VHPC 2022

17th Workshop on Virtualization in High-Performance Cloud Computing

held in conjunction with ISC-HPC

Hamburg, Germany, May 29th - Jun 2nd 2022

Keynote Talks

rtla: finding the sources of OS noise on Linux

Speaker: Daniel Bristot De Oliveira, Senior Principal Software Engineer in the real-time kernel team at Red Hat.

Abstract: Currently, Real-time Linux is evaluated using a black-box approach. While this method provides an overview of the system, it fails to provide a root cause analysis for unexpected values. Developers have to use kernel trace features to debug these cases, requiring extensive knowledge about the system and fastidious tracing setup and breakdown. Such analysis will be even more impactful after the PREEMPT_RT merge. To support these cases, since version 5.17, the Linux kernel includes a new tool named rtla, which stands for Real-time Linux Analysis. The rtla is a meta-tool that consists of a set of commands that aims to analyze the real-time properties of Linux. Instead of testing Linux as a black box, rtla leverages kernel tracing capabilities to provide precise information about latencies and root causes of unexpected results. In this talk, Daniel will present two tools provided by rtla. The timerlat tool to measure IRQ and thread latency for interrupt-driven applications and the osnoise tool to evaluate the ability of Linux to isolate workload from the interferences from the rest of the system. The presentation includes examples of how to use the tool to find the root cause analysis and collect extra tracing information directly from the tool.

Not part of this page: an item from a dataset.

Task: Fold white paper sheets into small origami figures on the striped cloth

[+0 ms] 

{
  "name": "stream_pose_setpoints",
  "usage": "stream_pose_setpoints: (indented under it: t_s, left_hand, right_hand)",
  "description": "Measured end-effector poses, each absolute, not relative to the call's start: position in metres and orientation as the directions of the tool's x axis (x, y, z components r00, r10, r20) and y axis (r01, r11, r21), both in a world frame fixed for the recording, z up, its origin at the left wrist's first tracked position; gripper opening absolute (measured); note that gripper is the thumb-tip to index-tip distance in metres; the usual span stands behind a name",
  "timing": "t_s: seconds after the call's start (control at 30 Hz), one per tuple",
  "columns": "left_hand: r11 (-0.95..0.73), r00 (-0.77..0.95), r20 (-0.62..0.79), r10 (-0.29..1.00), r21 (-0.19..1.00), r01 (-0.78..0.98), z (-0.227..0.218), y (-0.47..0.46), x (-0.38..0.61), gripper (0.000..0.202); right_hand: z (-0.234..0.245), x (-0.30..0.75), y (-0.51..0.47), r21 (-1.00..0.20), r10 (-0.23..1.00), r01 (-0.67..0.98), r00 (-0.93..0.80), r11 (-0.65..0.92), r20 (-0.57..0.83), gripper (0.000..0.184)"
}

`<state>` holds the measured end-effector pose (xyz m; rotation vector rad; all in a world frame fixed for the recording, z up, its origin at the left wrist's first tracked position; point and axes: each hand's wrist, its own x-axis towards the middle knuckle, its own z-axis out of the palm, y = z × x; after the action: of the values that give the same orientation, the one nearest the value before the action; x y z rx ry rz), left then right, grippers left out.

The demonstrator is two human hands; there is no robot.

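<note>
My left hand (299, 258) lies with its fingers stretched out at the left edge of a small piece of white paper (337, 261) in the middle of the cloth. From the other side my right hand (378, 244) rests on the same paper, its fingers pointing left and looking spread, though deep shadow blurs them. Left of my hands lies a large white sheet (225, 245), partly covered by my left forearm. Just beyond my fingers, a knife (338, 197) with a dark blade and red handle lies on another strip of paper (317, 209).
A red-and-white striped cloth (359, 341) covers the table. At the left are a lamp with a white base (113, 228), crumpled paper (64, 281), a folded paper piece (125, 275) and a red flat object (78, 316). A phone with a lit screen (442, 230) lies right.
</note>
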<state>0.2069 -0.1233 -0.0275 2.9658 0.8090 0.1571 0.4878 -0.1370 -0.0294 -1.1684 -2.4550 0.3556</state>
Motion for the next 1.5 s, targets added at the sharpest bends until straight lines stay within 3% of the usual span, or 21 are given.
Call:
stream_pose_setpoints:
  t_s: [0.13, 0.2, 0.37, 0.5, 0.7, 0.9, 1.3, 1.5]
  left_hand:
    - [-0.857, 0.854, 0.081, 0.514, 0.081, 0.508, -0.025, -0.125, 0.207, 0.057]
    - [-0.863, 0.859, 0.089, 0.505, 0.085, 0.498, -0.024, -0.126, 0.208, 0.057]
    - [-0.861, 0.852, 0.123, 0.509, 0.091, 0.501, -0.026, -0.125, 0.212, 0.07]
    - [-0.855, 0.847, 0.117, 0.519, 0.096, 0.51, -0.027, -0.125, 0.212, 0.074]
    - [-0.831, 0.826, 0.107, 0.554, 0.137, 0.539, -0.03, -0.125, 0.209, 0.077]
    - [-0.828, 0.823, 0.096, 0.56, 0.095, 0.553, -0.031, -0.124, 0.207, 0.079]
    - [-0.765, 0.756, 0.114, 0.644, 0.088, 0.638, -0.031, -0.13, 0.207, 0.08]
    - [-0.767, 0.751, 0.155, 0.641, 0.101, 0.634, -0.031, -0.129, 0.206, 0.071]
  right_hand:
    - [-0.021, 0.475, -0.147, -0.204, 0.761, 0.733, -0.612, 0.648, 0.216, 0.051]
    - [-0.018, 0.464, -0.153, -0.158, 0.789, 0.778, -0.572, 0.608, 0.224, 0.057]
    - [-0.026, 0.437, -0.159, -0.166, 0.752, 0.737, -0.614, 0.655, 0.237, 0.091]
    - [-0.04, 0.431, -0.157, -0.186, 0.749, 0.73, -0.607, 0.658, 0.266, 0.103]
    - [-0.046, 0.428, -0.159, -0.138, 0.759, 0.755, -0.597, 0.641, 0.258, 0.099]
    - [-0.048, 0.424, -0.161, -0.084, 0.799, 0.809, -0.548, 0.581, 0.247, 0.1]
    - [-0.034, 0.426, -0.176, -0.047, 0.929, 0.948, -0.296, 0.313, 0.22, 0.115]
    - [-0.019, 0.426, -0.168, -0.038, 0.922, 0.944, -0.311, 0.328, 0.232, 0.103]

DynamoDB: NoSQL database services for predictable HPC workloads

Speakers: Akshat Vig, Principal Software Engineer at AWS and Amit Purohit, Director/General Manager of Database Services at AWS.

Abstract: Data is growing at exponential pace and organizations are using data to make effective decisions, where one of the key challenges is making them "fast". In this talk, we will look at how AWS is continuously innovating on behalf of the customers to make it easy to access data and build data-driven applications in the cloud. We will also look at the journey of what we learned as we built Amazon DynamoDB, one of the NoSQL data stores in AWS used by hundreds of thousands of customers providing consistent performance at any scale. As DynamoDB has evolved over the last ten years, it has faced numerous challenges in delivering newer offerings such as Indexing, Encryption, Backups, Streams and Global tables without sacrificing predictable performance. We will share the lessons learned and how we evolved the service continuously by improving its performance characteristics while adding new features.

Accepted Paper Presentations

eBPF-based Extensible Paravirtualization

Authors: Luigi Leonardi, Giuseppe Lettieri, Giacomo Pellicci (University of Pisa)

Abstract: High performance applications usually need to give many hints to the OS kernel regarding their needs. For example, CPU affinity is commonly used to pin processes to cores and avoid the cost of CPU migration, isolate performance critical tasks, bring related tasks together, and so on. However, when running inside a Virtual Machine, the (guest) OS kernel can only assign virtual resources, e.g., pinning a guest process to a virtual CPU thread (vCPU); the vCPU thread, however, is still freely scheduled by the host hypervisor, which is unaware of the guest application requests. This semantic gap is usually overcome by statically allocating virtual resources to their hardware counterparts, which is costly and inflexible, or via paravirtualization, i.e., by modifying the guest kernel to pass the hints to the host, which is cumbersome and difficult to extend. We propose to use host-injected eBPF programs as a way for the host to obtain this kind of information from the guest in an extensible way, without modifying the guest (Linux) kernel, and without statically allocating resources. We apply this idea to the example of CPU affinity and run some experiments to show its effect on several microbenchmarks. Finally, we discuss the implications for confidential computing.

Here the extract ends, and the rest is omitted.